|Mangal Pandey, one of the early freedom fighters.www.gkforexam.in|
It is fitting that at this solemn moment we take the pledge of dedication to the service of India and her people and to the still larger cause of humanity with some pride."
.............. Pandit Jawaharlal Nehru's opening speech on the Independence day: August 15, 1947.
India' struggle for complete freedom - freedom of a suppressed and emancipated soul of the nation was a long one. It was a saga of courage, determination, sacrifices and commitments of numerous freedom fighters for too long a time.
Mangal Pandey was an Indian soldier, sepoy (sipahi) in the 34th Bengal Native Infantry (BNI) regiment of the British East India Company. Mangal, born July 19, 1827, died: 8 April 1857 was a simple, and unassuming soldier, becoming one of the early freedom fighters in the annals of British India who set the stage for Sepoy Mutiny - worst rebellion against the British invaders in the entire British colony. His place of birth is a subject of debate, however, it is claimed that he was born either in a Bhumihar Brahmin family to Divakar Pandey of Surhupur village of Faizabad district’s Akbarpur Tehsil or in the village of Nagwa in district Ballia, Uttar Pradesh. He was the first one among the employees of the British company, to be marked as the warrior of independence struggle against the oppressive British rule under the East India Company. Unlike many freedom struggles that have some strong broad-based motivation, his attacks of senior British Military Officers were based on simple motives driven by personal patriotic ideology, involving insults to his religion - Hinduism and not based either on any animosity or grudge against the officers. Incidentally, he was not a vigilante. However, he was not happy about subjugation of Indians under British masters.
|Mangal Pandey stamp.www.historyinanhour.com|
Immediately after the incident Sergeant-Major Hewson, ordered Jemadar Ishwari Prasad, the Indian officer in command of the quarter-guard, to arrest Mangal Pandey.

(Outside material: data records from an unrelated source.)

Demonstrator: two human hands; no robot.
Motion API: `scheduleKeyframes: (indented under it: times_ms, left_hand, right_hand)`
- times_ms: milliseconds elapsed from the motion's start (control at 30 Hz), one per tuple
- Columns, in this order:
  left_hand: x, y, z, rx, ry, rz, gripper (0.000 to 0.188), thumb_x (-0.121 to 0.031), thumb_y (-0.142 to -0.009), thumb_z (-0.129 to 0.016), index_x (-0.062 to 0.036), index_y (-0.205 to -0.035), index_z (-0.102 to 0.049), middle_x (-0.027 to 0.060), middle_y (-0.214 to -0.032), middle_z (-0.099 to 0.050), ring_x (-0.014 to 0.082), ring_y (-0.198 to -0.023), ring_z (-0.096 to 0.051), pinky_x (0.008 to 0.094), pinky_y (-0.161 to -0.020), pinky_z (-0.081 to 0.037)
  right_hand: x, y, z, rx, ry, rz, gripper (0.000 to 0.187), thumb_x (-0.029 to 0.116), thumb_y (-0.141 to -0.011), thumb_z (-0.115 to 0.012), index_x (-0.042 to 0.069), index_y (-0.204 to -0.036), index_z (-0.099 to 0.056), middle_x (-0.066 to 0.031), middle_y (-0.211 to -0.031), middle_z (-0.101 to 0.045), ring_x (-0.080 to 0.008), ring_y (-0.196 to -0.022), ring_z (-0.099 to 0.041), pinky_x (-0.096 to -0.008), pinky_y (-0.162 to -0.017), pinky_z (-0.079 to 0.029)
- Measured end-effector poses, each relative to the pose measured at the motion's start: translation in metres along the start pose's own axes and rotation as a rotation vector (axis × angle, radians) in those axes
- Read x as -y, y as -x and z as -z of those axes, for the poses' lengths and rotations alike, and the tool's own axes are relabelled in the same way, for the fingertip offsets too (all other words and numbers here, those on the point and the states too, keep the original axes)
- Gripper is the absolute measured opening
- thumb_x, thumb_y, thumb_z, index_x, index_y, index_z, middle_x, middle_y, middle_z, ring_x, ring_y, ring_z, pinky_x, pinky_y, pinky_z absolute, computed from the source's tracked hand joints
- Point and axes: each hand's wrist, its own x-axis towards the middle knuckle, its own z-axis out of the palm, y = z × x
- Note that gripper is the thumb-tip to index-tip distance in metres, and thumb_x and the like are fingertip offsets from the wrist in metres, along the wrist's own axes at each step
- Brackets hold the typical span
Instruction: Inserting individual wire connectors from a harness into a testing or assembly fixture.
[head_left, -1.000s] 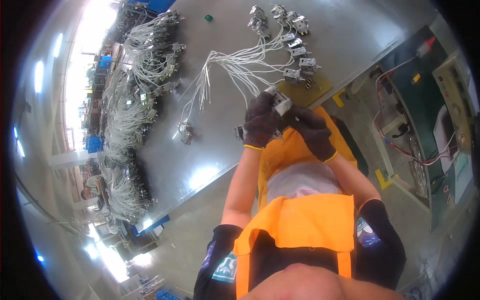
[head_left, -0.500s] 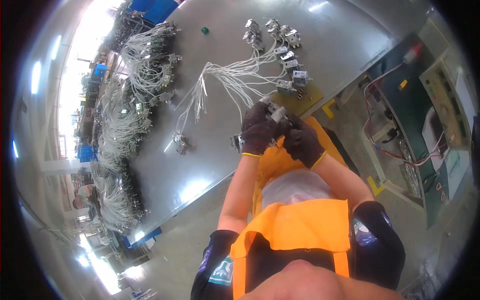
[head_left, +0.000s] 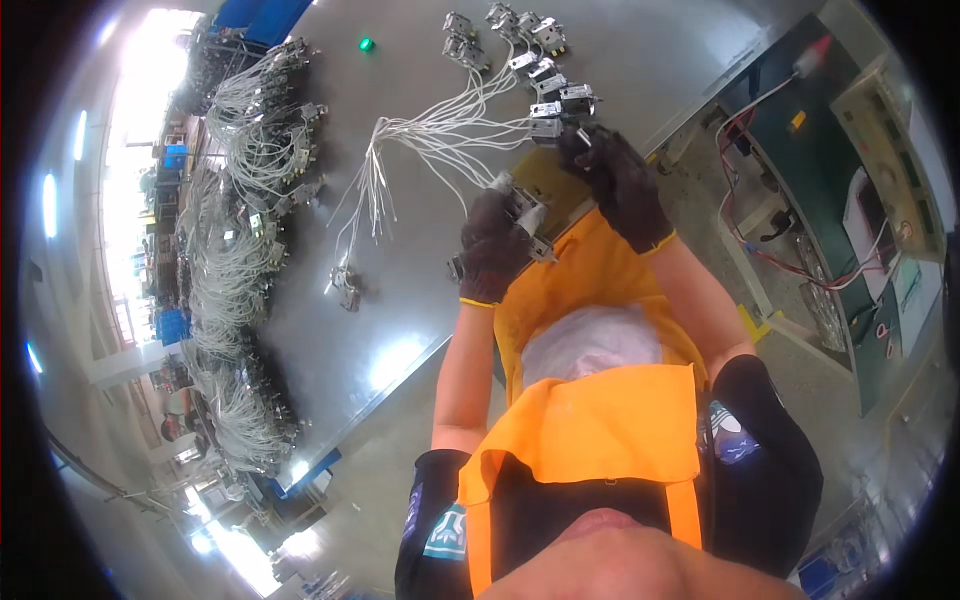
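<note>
Both my hands wear dark gloves with yellow cuffs. My left hand [head_left: 490, 245] is closed around a small metal lock-like unit [head_left: 524, 207] above the table's near edge. More metal parts show at that hand's wrist side. My right hand [head_left: 625, 190] is apart from it, its fingertips curled by the yellow-brown board [head_left: 568, 190]; what they grip, if anything, cannot be made out. Just beyond the right fingertips stand several similar metal units [head_left: 545, 107] in a row. White cables [head_left: 450, 128] run from them into a bundle lying to the left.
A loose metal unit [head_left: 344, 287] lies at the cable bundle's near end. Big heaps of cabled units [head_left: 235, 240] line the table's left side. A small green object [head_left: 367, 44] sits at the far side. Right stands a green bench [head_left: 765, 130] with wires.
My right hand has left the unit in my left hand and moved away, up to the board and the row of units. The left hand keeps its hold. The whole view has shifted slightly.
</note>
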Motion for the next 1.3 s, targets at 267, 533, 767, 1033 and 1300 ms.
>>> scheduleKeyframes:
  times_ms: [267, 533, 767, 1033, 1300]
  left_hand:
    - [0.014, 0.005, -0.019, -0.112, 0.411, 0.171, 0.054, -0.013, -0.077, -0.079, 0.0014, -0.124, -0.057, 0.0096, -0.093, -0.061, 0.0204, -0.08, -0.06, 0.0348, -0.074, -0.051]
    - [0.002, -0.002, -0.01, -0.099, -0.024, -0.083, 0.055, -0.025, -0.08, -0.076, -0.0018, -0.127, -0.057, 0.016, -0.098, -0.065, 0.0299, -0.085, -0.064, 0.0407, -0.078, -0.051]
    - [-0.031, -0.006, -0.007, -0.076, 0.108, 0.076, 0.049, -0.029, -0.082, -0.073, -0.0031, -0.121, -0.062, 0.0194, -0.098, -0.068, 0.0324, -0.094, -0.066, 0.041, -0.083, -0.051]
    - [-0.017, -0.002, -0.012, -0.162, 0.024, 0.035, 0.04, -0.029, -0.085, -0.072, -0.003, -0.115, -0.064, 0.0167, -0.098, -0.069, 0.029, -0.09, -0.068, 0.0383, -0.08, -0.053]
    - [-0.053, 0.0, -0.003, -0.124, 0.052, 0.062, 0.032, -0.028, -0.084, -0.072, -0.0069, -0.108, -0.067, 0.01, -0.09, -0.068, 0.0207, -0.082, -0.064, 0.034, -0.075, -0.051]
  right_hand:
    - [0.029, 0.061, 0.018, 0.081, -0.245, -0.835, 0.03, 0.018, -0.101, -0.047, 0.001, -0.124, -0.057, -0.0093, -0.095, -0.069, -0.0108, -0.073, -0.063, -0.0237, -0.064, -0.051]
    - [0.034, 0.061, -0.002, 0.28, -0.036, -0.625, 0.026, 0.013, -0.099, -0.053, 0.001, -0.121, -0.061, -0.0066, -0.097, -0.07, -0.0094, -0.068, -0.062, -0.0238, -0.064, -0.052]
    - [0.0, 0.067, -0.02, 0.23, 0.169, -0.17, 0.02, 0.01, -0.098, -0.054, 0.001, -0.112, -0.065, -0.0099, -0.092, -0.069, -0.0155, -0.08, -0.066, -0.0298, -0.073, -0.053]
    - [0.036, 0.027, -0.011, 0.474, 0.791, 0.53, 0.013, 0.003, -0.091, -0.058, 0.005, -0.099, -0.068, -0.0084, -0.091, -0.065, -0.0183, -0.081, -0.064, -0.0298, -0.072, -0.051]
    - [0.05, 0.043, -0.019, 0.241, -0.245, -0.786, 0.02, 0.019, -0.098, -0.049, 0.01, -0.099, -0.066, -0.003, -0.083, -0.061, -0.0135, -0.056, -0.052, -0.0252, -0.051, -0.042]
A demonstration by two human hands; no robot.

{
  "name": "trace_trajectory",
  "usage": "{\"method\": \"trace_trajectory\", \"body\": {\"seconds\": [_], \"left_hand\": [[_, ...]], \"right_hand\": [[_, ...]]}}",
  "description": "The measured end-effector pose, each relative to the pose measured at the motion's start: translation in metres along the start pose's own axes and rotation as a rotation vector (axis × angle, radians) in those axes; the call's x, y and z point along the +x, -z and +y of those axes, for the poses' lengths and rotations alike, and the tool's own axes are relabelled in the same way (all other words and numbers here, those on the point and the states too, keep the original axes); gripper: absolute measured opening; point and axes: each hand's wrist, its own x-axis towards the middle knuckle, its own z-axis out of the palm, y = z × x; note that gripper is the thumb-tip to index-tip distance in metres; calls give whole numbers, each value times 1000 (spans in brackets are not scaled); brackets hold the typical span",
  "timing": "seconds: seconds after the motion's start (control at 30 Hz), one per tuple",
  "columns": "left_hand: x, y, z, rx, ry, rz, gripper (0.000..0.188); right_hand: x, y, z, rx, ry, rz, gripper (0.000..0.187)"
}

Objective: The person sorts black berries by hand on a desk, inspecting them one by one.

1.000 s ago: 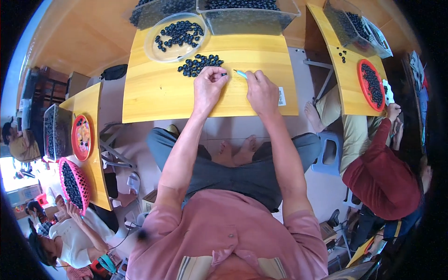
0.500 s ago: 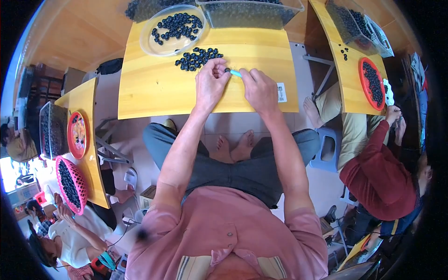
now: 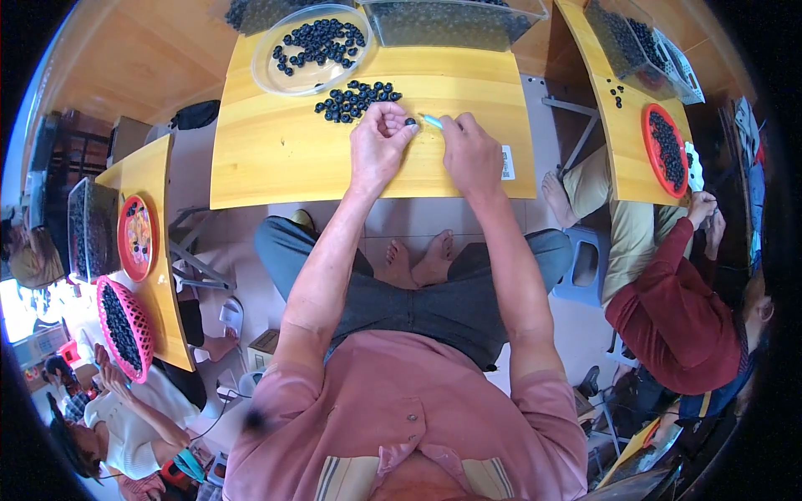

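Above the yellow table (image 3: 276, 171), my left hand (image 3: 378, 144) pinches a small round black part (image 3: 410, 122) between thumb and forefinger, its other fingers curled. A slim light-blue tool (image 3: 432, 121), like a small pen or trimming knife, sticks out of my closed right hand (image 3: 468, 157) toward the part, with a gap between them. Its tip is too small to make out. Just beyond my left hand lies a loose pile of similar black parts (image 3: 355, 100). Behind the pile, a clear round tub (image 3: 266, 77) holds more of them.
A clear bin (image 3: 451, 35) full of black parts stands at the table's far edge. A white label (image 3: 507, 163) is near my right hand. Co-workers sit at side tables; the right one has a red tray (image 3: 647, 138), the left a pink basket (image 3: 147, 338).
The blue tool has drawn back to the right with my right hand, away from the black part it was against. My left hand keeps its pinch almost in place.
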Motion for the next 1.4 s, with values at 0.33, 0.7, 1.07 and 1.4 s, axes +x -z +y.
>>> {"method": "trace_trajectory", "body": {"seconds": [0.33, 0.7, 1.07, 1.4], "left_hand": [[-8, 6, 10, 40, -18, 20, 14], [0, 13, 7, -175, 103, -28, 21], [-4, -5, 6, -170, 11, 48, 21], [-6, -4, 2, -100, 17, 45, 19]], "right_hand": [[-2, 0, -1, -45, -58, -27, 15], [-4, -2, 1, 3, -46, 54, 25], [-5, -2, 3, 13, -47, 63, 21], [-6, 2, 2, 1, -38, 60, 27]]}}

To this, the Jemadar stated that his NCOs had gone for help and that he could not take Managal by himself. When Baugh arrived on the scene, Officer Hewson asked him to move away from Mangal's firing line. In the mean time, Hewson tired to interfere in the fight between Mangal and Baugh. Upon direct confrontation, Hewson was knocked to the ground from severe blow from behind by Mangal Pandey's musket. When Sheikh Paltu safeguarded two British officers and sought the help of other sepoys to help him to hold Mangal, the sepoys asked him to let him go and, if not, he might be shot at. The other sepoys threatened the officers and at last, already wounded Paltu, loosened his grip on Mangal.
Commanding officer General Hearsey, upon hearing shots, arrived on the scene and asked the Jemadar of the troops, one Ishari Pande, to arrest him, the Jemadar refused, so did the rest of the company except Shaikh Paltu. In the mean time Mangal made an abortive attempt to kill himself by shooting.
Mangal Pandey after recovery faced trial that last a week and he, Israri Pandey and others became confirmed accused and court verdict was Mangal Pandy should be hanged to death on April 18. However, anticipating trouble brewing among the Indians, Mangal was executed on April 8th itself, 10 days prior to the scheduled date. The Jemadar Ishari Pandey was also executed on April 22 on grounds of disobedience. The whole regiment was dismissed "with disgrace" on 6th May, 1857. As for Sheik Paltu, who defended the British Officers during the attack by Mangal, was promoted to the post of a Havaldar (native sergeant) by General Hearsay.
What prompted Mangal Pandy to attack the British officers? A new type of bullet cartridge used in the Enfield P-53 rifle (The P-53 was officially known as the Pattern 1853 Enfield Rifle Musket) introduced in the Bengal Army that year. It has an effective range of 50 to 300 yards. The bullets lack annular grease rings like French or American minie ball bullets. The cartridge, it was believed, was greased with animal fat (primarily pig and cow fat) for effective loading. To the Muslims and Hindus, both are taboo to be consumed. Before using the cartridge, cover had to be removed by bitting and the soldiers refused to use that kind of cartridge. Further, there was some suspicion among the soldiers that they would be converted to Christianity by force. Yet another reason was take over of Indian states such as Awadh in Lucknow by the dubious policy of doctrine of Lapse by the scheming, corrupt East India company officials..
|Photo of the Enfield Rifle, the pending adoption of which caused unrest in the Bengal Army in early 1857. en.wikipedia.org|
Soon after the hanging of Indian sepoys by the tyrannical British, people across northern states became outraged and it culminated into what was later called "Sepoy Mutiny" most violent revolt against the British occupation in India. After 1857, the British Crown directly took over the administration of the Indian sub continent.